The country's first indigenous mRNA vaccine candidate developed by Gennova, Pune has received approval from drug regulators to initiate Phase 1/2 human clinical trials, the Department of Biotechnology said on Friday.
The novel mRNA vaccine candidate, HGCO19, is supported with seed grant under the Ind-CEPI mission of the Department of Biotechnology.
The mRNA vaccines do not use the conventional model to produce immune response. Instead, they carry molecular instructions to make the protein in the body through a synthetic RNA of the virus.
The host body uses this to produce the viral protein that is recognised, thereby, making the body mount an immune response against the disease.
The mRNA-based vaccines are scientifically the ideal choice to address a pandemic because of their rapid developmental timeline, the DBT said.
It is also considered safe as it is non-infectious, non-integrating in nature, and degraded by standard cellular mechanisms.
"They are expected to be highly efficacious because of their inherent capability of being translatable into the protein structure inside the cell cytoplasm. Additionally, mRNA vaccines are fully synthetic and do not require a host for growth, for example, eggs or bacteria.
"Therefore, they can be quickly manufactured in an inexpensive manner under cGMP conditions to ensure their availability and accessibility for mass vaccination on a sustainable basis," the DBT added.
Gennova has completed all preliminary work and should be initiating the Phase 1/2 human clinical trial soon since the approval from the DCGI office has been received, the DBT said.

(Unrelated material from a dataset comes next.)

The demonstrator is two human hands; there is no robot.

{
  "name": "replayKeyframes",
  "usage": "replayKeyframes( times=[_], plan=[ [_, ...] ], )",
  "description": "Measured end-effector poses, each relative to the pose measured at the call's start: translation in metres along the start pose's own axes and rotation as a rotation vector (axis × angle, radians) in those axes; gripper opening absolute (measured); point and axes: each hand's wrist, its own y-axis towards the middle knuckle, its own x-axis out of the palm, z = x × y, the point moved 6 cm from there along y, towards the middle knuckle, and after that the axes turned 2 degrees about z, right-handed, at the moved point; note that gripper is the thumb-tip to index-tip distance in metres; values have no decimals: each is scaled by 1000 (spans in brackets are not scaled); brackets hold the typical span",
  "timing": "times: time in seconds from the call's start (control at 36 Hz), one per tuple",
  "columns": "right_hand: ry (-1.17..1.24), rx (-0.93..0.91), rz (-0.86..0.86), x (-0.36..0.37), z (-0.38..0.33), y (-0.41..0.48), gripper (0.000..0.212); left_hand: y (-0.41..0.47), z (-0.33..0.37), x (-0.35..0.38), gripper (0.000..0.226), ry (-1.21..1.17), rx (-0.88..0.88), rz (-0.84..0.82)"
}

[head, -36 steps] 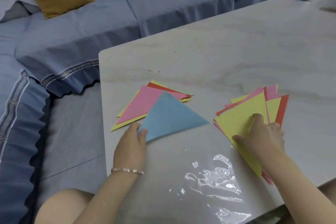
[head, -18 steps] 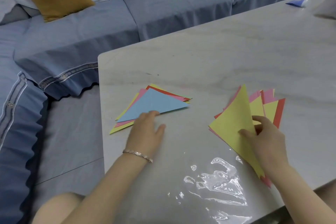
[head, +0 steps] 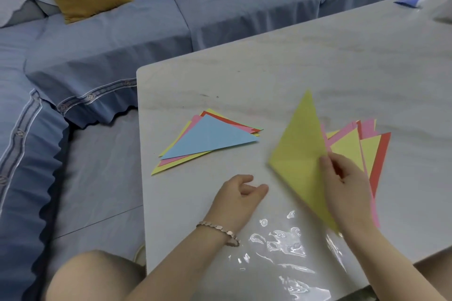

"Establishment of a such indigenous technology platform will not only empower India to handle the COVID-19 pandemic but also ensure the preparedness for future outbreaks," Renu Swarup, Secretary, Department of Biotechnology said.
Five vaccine candidates are under different phases of clinical trials in India, with the Serum Institute of India conducting phase 3 trial of the Oxford-Astrazeneca COVID-19 vaccine.
The indigenously developed vaccine by Bharat Biotech in collaboration with the ICMR has already started the phase 3 clinical trial.
Another indigenously-developed vaccine by Zydus Cadila has also completed phase 2 clinical trials in the country.
Dr Reddy's Laboratories and the Russian Direct Investment Fund (RDIF) have also announced the start of adaptive phase 2 and 3 clinical trials for COVID-19 vaccine Sputnik V in India.
Also, Biological E Ltd has started early phase 1 and 2 human trials of its COVID-19 vaccine candidate.
Gennova, in collaboration with HDT Biotech Corporation, Seattle, USA, has worked together to develop an mRNA vaccine candidate.
HGCO19 has already demonstrated safety, immunogenicity, neutralisation antibody activity in animals. The neutralising antibody response of the vaccine in mice and non-human primates was comparable with the sera from the convalescent patients of COVID-19, the DBT said.
Gennova's vaccine candidate uses the most prominent mutant of spike protein (D614G) and also uses the self-amplifying mRNA platform, which gives the advantage of a low dosing regimen compared with the non-replicating mRNA or traditional vaccines.
HGCO19 uses the adsorption chemistry so that the mRNA is attached on the surface of the nano-lipid carrier to enhance the release kinetics of the mRNA within the cells compared to the encapsulation chemistry.
HGCO19 is stable at 2 to 8 degrees Celsius for two months.
The Department of Biotechnology is implementing the IndCEPImission 'India Centric Epidemic Preparedness through Rapid Vaccine Development: Supporting Indian Vaccine Development' which is aligned with the Global Initiative of CEPI and aims to strengthen the development of vaccines and associated competencies/technologies for the diseases of epidemic potential in India.
The Ind-CEPI mission of DBT is implemented by its PSU, Biotechnology Industry Research Assistance Council (BIRAC).